Re: [PATCH v2] watchdog/mm: Allow dumping memory info in pretimeout

From: Vincent Whitchurch
Date: Wed Jun 14 2023 - 03:43:00 EST


On Mon, 2023-06-12 at 07:53 -0700, Guenter Roeck wrote:
> On 6/12/23 00:26, Vincent Whitchurch wrote:
> > On my (embedded) systems, the most common cause of hitting the watchdog
> > (pre)timeout is due to thrashing. Diagnosing these problems is hard
> > without knowing the memory state at the point of the watchdog hit. In
> > order to make this information available, add a module parameter to the
> > watchdog pretimeout panic governor to ask it to dump memory info and the
> > OOM task list (using a new helper in the OOM code) before triggering the
> > panic.
>
> Personally I don't think this is the right way of approaching this problem.
> First, the userspace task controlling the watchdog should run as realtime
> task, forced to be in memory, and not be affected by thrashing.

That may not be appropriate in all cases since you may want the watchdog
to hit when the system as a whole really is unusable.

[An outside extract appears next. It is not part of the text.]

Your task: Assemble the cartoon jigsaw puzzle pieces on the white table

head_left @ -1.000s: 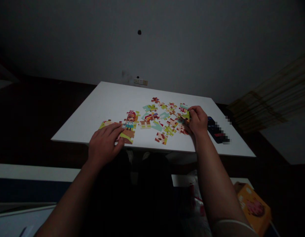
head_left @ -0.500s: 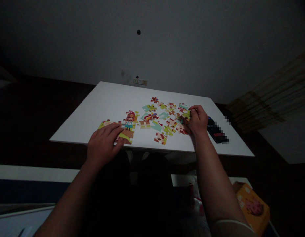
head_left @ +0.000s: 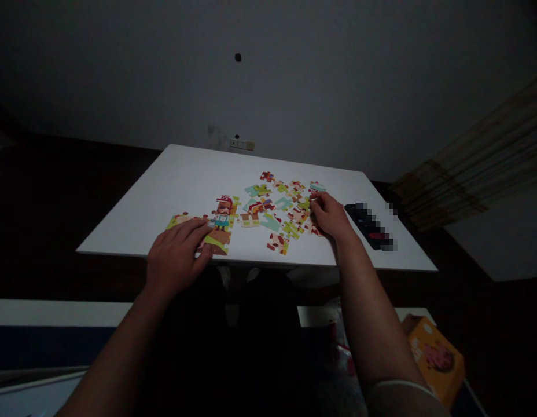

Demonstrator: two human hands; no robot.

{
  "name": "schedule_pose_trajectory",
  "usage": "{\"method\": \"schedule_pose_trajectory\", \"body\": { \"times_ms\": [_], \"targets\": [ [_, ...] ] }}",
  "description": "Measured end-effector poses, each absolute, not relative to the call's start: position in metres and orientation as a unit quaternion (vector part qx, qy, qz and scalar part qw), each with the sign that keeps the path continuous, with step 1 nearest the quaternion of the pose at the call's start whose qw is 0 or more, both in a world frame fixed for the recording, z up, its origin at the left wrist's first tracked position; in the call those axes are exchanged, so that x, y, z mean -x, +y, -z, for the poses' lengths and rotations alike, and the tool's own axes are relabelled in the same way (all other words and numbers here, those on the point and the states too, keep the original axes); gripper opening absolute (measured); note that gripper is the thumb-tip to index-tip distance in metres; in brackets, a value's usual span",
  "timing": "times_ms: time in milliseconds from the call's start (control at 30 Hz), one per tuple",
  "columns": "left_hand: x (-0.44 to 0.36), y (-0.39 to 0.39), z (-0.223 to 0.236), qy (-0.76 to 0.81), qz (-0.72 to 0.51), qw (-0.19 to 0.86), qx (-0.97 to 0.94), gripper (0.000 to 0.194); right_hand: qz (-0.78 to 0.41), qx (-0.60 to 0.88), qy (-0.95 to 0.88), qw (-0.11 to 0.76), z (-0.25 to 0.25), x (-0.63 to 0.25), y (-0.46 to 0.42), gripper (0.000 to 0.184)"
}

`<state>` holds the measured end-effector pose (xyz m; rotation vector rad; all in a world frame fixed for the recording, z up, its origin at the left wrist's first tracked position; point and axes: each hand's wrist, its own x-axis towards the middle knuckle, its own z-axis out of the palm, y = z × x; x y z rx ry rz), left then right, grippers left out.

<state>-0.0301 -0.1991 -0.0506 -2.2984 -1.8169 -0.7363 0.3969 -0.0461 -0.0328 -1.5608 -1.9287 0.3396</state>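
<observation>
Puzzle pieces (head_left: 272,211), touching left hand (head_left: 175,258), right hand (head_left: 331,217)

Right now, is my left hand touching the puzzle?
Touching: the head view shows the left hand with its fingers lying over the puzzle.
</observation>
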Motion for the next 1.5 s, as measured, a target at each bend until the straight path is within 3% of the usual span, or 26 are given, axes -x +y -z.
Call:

> Second, the problem should be observable well before the watchdog fires.

Yes, there are ways to try to detect it earlier (e.g. PSI) and attempt
recovery, even if the kernel's OOM killer itself is very slow to react.

But if those attempts fail for whatever reason and we actually do end up
hitting the watchdog, something like this patch provides information
which is invaluable for diagnosing the problem.

> Last but not least, I don't think it is appropriate to intertwine
> watchdog code with oom handling code as suggested here.

The show_mem() function is in lib/ so that's outside of the OOM
handling. The oom_dump_tasks() function could perhaps be refactored and
moved to a neutral location so then we would avoid the intertwining.